DESCRIPTION OF THE TASK >>
Please keep to the lines below from the one with "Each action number" through the one with "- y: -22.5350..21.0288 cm", and restate them word for word, ends included.

——————————

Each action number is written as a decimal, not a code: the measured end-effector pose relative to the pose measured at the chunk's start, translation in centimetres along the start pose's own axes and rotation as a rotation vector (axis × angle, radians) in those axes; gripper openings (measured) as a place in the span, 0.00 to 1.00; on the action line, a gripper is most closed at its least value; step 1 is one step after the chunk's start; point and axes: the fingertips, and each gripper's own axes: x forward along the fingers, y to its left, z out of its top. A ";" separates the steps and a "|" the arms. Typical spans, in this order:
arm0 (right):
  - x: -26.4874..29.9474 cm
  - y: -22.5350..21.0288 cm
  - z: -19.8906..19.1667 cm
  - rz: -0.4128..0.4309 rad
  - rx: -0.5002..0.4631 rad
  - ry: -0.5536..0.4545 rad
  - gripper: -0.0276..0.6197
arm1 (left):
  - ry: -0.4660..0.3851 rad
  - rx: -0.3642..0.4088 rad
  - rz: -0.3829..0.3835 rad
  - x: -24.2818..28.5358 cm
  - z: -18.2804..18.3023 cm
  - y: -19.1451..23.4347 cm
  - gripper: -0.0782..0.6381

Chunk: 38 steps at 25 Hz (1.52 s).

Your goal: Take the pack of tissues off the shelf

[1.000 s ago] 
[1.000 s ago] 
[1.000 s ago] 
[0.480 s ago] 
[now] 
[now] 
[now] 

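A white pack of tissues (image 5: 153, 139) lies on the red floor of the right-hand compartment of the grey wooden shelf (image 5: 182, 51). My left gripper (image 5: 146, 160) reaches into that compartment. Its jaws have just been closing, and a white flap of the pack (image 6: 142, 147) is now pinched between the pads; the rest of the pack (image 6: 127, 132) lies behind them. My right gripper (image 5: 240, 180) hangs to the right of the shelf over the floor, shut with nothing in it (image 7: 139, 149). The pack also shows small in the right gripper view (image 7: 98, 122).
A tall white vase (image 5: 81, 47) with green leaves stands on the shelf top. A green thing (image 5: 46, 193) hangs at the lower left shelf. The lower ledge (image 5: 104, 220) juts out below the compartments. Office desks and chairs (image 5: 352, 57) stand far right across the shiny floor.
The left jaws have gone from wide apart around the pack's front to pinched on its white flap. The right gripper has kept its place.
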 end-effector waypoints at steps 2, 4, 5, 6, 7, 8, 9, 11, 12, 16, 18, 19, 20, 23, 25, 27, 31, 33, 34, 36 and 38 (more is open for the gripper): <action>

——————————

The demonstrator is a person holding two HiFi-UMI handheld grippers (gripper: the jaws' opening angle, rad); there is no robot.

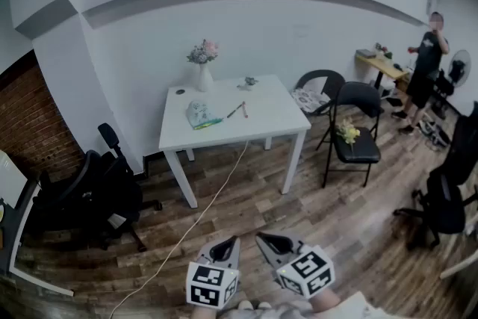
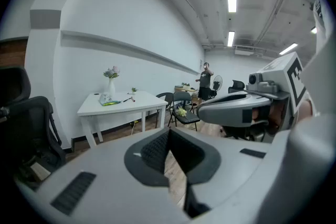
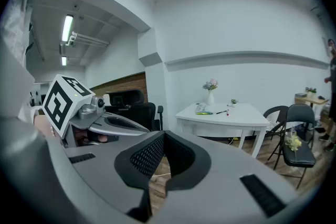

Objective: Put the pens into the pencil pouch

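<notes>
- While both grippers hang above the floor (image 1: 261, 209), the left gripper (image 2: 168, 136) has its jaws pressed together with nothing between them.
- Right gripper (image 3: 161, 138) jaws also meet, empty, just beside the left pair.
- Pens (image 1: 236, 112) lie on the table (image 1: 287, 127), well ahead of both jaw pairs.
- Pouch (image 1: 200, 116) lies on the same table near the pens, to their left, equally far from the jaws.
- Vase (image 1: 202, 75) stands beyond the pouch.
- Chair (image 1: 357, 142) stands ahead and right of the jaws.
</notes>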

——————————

ANSWER TO THIS EXERCISE >>
Each action number is written as a decimal, not a code: the measured end-effector pose relative to the pose measured at the chunk's start, translation in centimetres along the start pose's own axes and rotation as a rotation vector (axis × angle, radians) in those axes; gripper openings (measured) as a place in the span, 0.00 to 1.00; on the action line, a gripper is most closed at its least value; step 1 is one step after the chunk's start; point and axes: the fingertips, and each gripper's own axes: x forward along the fingers, y to its left, z out of its top. A ";" separates the steps and a "|" the arms. Typical spans, in this order:
arm0 (right):
  - x: -26.4874..29.9474 cm
  - y: -22.5350..21.0288 cm

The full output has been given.